- [What the exercise asks]:
The output is the lines below from the one with "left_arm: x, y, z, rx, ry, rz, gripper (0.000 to" through the one with "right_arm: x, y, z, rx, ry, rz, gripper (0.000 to", both included, printed exactly and with no other line.
----- Data to use
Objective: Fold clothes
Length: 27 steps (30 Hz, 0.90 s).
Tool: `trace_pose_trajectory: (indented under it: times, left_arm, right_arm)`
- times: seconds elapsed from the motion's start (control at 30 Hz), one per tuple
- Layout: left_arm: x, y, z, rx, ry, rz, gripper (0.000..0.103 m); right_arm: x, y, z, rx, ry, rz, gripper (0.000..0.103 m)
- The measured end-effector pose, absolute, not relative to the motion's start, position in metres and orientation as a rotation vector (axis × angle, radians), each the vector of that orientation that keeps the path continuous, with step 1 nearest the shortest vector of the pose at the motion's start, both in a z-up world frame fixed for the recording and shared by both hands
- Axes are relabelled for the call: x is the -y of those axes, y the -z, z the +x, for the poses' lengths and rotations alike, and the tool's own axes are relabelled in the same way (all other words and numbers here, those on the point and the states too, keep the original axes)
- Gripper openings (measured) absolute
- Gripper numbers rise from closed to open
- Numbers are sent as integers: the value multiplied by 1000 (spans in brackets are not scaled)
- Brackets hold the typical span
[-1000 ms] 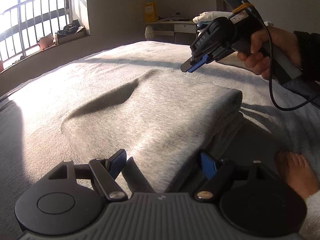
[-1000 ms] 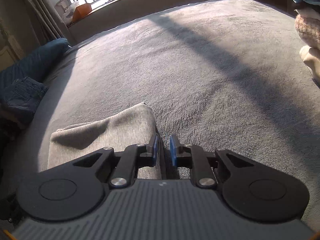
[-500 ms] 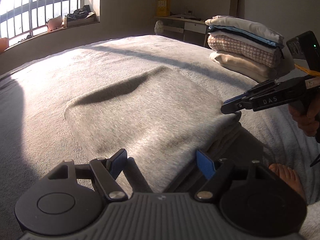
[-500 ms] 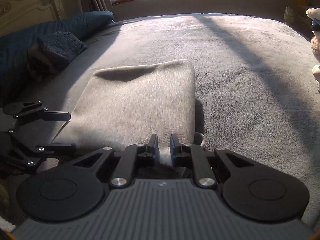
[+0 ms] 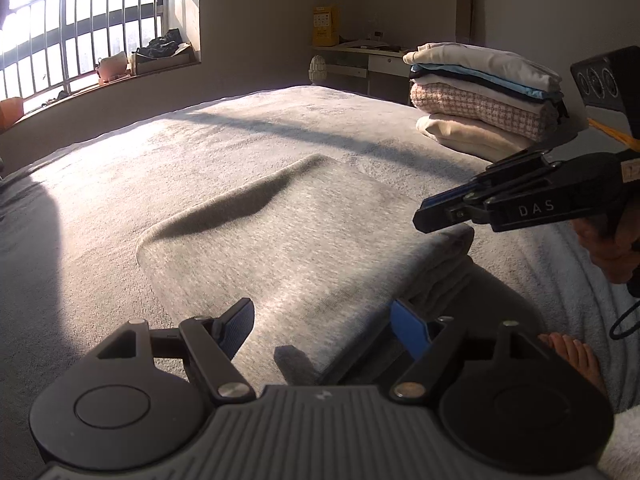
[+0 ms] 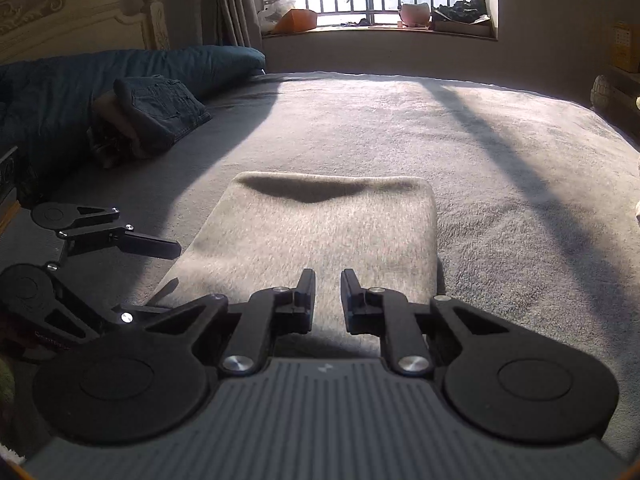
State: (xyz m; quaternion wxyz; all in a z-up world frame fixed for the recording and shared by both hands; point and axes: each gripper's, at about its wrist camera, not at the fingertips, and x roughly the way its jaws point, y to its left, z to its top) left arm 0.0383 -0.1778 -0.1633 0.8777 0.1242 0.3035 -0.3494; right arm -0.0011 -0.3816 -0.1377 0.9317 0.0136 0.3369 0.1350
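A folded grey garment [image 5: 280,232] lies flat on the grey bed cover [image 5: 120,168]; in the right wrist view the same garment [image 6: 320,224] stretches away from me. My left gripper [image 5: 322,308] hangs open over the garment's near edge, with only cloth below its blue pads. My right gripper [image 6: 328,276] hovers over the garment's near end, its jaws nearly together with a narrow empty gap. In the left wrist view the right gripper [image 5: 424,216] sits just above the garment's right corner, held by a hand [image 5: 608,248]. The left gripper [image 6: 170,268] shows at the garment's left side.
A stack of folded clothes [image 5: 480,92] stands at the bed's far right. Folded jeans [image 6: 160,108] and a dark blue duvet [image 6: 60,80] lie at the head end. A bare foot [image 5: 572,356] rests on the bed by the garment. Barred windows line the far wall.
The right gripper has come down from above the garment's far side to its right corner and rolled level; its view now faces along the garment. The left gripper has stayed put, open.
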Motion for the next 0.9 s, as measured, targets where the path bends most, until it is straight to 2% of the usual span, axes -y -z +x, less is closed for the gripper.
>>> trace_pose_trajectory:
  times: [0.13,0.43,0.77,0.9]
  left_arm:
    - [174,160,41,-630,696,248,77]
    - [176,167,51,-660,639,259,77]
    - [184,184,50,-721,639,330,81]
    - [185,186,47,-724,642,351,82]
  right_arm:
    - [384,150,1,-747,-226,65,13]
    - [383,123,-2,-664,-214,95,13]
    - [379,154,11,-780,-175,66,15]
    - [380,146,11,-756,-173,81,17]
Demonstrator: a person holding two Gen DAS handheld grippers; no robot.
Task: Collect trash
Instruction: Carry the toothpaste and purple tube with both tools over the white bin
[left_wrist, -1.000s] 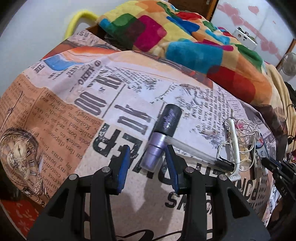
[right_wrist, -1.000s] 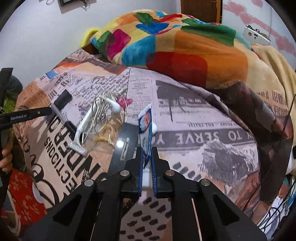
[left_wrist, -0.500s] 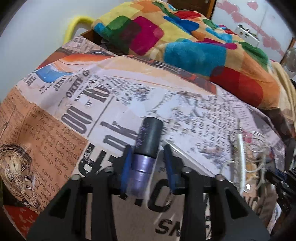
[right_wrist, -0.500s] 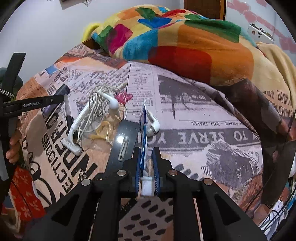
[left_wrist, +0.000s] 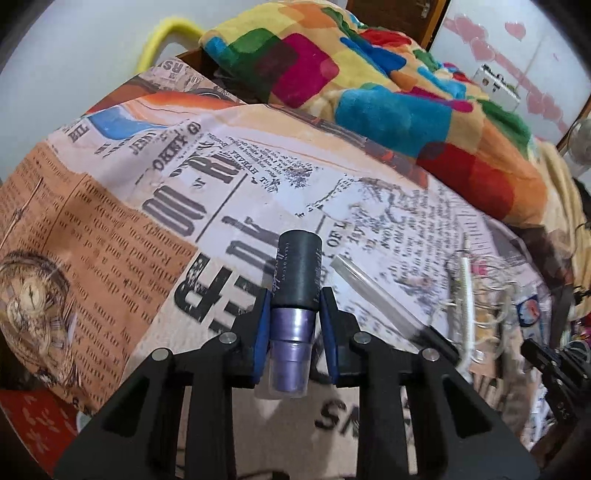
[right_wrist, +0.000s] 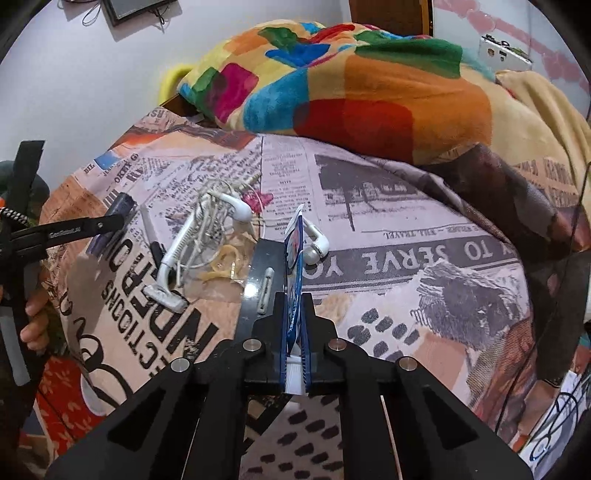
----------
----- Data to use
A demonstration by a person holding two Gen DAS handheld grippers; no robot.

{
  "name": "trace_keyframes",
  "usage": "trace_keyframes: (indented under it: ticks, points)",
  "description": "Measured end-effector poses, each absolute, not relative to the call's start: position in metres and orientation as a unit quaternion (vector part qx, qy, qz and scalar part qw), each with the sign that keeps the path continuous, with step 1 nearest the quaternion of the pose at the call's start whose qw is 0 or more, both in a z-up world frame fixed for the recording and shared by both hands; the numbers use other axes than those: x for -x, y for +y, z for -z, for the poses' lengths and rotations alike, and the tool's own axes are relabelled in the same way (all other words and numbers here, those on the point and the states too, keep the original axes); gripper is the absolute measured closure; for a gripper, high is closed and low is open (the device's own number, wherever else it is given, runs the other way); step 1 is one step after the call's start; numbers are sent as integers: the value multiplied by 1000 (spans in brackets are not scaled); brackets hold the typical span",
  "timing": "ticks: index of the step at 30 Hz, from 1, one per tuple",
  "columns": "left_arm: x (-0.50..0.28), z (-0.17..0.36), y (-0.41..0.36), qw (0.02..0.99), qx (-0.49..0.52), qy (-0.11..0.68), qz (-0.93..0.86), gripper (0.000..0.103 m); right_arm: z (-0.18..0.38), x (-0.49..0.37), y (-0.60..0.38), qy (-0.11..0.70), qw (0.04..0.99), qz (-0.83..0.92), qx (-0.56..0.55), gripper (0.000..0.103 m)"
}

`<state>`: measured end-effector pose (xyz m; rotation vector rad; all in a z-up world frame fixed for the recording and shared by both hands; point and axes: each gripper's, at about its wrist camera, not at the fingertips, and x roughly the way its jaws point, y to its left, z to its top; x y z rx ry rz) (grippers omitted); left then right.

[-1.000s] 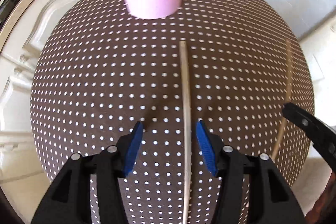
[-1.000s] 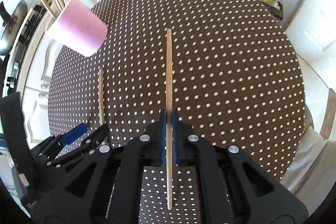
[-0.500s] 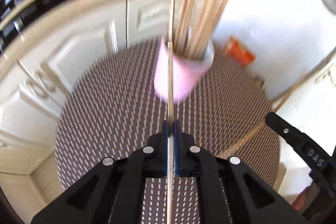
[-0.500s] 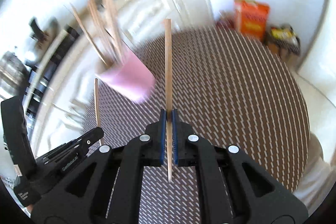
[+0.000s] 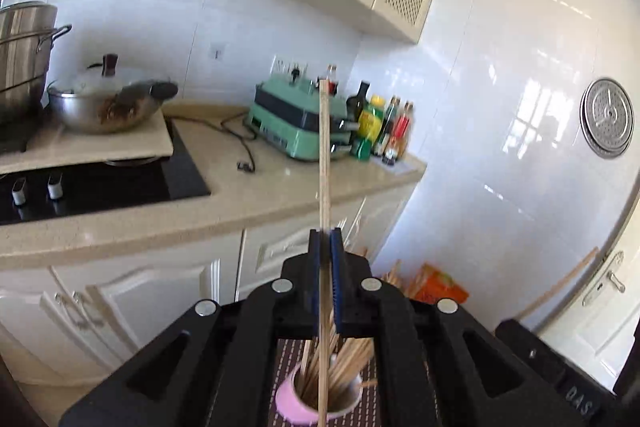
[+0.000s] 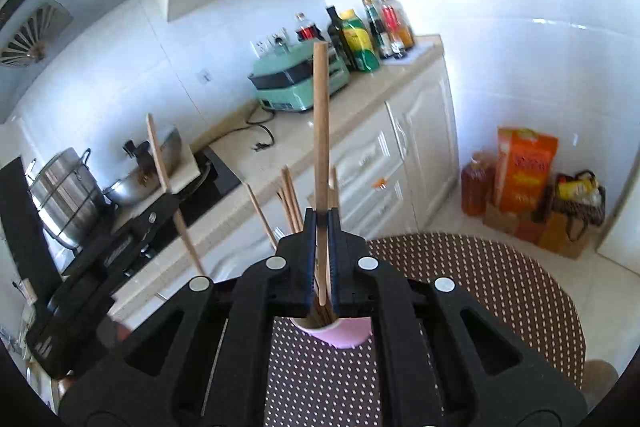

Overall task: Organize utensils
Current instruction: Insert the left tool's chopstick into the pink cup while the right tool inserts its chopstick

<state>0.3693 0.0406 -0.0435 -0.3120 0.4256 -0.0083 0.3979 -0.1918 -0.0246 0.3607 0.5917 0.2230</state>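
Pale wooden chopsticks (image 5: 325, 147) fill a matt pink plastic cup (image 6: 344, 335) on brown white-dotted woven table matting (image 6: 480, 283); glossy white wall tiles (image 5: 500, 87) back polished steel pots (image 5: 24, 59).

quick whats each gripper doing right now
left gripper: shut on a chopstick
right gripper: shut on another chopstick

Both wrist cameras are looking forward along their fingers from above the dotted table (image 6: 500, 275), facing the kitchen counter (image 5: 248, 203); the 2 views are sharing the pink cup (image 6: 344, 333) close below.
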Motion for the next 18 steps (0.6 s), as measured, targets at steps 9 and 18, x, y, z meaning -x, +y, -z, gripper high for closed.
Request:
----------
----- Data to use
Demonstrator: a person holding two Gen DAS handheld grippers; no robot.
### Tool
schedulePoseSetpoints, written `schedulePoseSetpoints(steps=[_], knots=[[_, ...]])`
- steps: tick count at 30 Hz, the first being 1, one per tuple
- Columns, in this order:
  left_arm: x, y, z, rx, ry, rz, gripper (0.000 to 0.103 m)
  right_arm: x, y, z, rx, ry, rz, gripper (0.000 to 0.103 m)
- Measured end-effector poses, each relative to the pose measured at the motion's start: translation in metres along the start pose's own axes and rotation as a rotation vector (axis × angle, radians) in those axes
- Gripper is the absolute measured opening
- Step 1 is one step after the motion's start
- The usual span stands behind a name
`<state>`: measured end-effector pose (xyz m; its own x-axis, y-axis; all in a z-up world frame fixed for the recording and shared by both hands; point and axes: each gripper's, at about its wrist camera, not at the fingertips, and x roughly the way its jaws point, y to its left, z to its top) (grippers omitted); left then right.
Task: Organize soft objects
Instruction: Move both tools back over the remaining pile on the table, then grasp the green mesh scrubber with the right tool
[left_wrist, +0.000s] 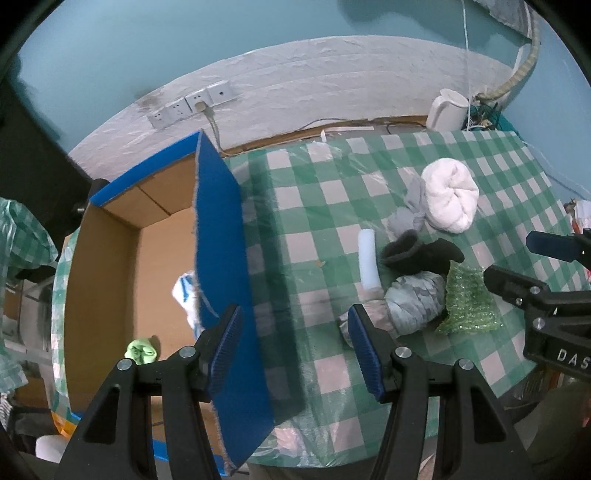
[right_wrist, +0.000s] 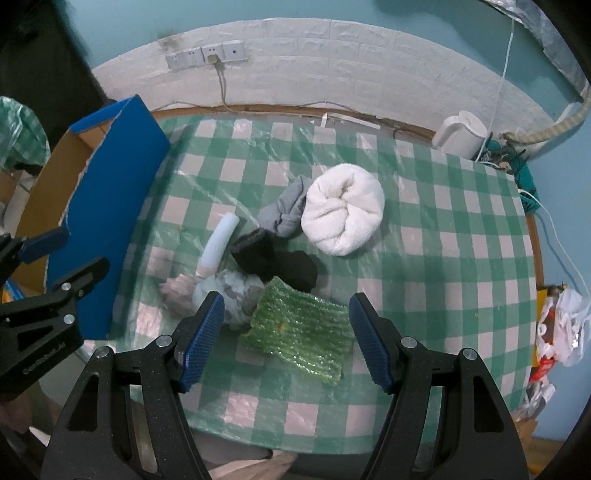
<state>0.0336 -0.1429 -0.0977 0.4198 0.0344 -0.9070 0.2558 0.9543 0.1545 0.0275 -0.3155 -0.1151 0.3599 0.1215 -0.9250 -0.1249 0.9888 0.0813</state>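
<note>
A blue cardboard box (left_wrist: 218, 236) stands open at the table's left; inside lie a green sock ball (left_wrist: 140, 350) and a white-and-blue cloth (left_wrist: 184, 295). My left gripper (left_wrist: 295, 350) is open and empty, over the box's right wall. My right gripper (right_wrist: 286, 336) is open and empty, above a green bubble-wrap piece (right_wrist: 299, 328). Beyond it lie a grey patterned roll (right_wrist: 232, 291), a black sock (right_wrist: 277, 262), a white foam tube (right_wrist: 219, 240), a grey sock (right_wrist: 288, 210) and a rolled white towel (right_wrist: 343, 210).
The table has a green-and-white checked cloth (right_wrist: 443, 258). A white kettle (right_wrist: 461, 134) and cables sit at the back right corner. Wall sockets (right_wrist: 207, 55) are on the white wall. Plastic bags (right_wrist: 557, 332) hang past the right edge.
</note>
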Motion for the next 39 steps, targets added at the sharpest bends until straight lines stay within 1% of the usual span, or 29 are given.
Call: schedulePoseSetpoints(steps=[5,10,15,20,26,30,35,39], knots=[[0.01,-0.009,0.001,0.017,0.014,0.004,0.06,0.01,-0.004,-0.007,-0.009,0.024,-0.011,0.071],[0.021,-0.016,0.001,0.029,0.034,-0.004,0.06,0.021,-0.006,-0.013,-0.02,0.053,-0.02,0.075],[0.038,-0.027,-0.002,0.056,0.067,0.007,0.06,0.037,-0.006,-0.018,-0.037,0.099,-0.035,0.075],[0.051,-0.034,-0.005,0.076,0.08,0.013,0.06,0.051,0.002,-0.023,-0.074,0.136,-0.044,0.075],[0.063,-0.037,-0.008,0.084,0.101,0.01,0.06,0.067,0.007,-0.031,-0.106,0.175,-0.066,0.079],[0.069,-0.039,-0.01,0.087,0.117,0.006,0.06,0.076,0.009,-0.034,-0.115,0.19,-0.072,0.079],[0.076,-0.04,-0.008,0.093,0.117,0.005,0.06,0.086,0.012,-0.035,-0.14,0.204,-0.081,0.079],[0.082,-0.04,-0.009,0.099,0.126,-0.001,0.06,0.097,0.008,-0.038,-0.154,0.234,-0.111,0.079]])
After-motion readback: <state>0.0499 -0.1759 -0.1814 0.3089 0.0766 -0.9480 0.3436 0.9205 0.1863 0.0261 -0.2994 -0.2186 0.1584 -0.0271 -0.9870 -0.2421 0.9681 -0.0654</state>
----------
- [Final answer]:
  left_arm: x, y, z, rx, ry, rz, gripper (0.000 to 0.103 m)
  right_arm: x, y, z, rx, ry, rz, gripper (0.000 to 0.103 m)

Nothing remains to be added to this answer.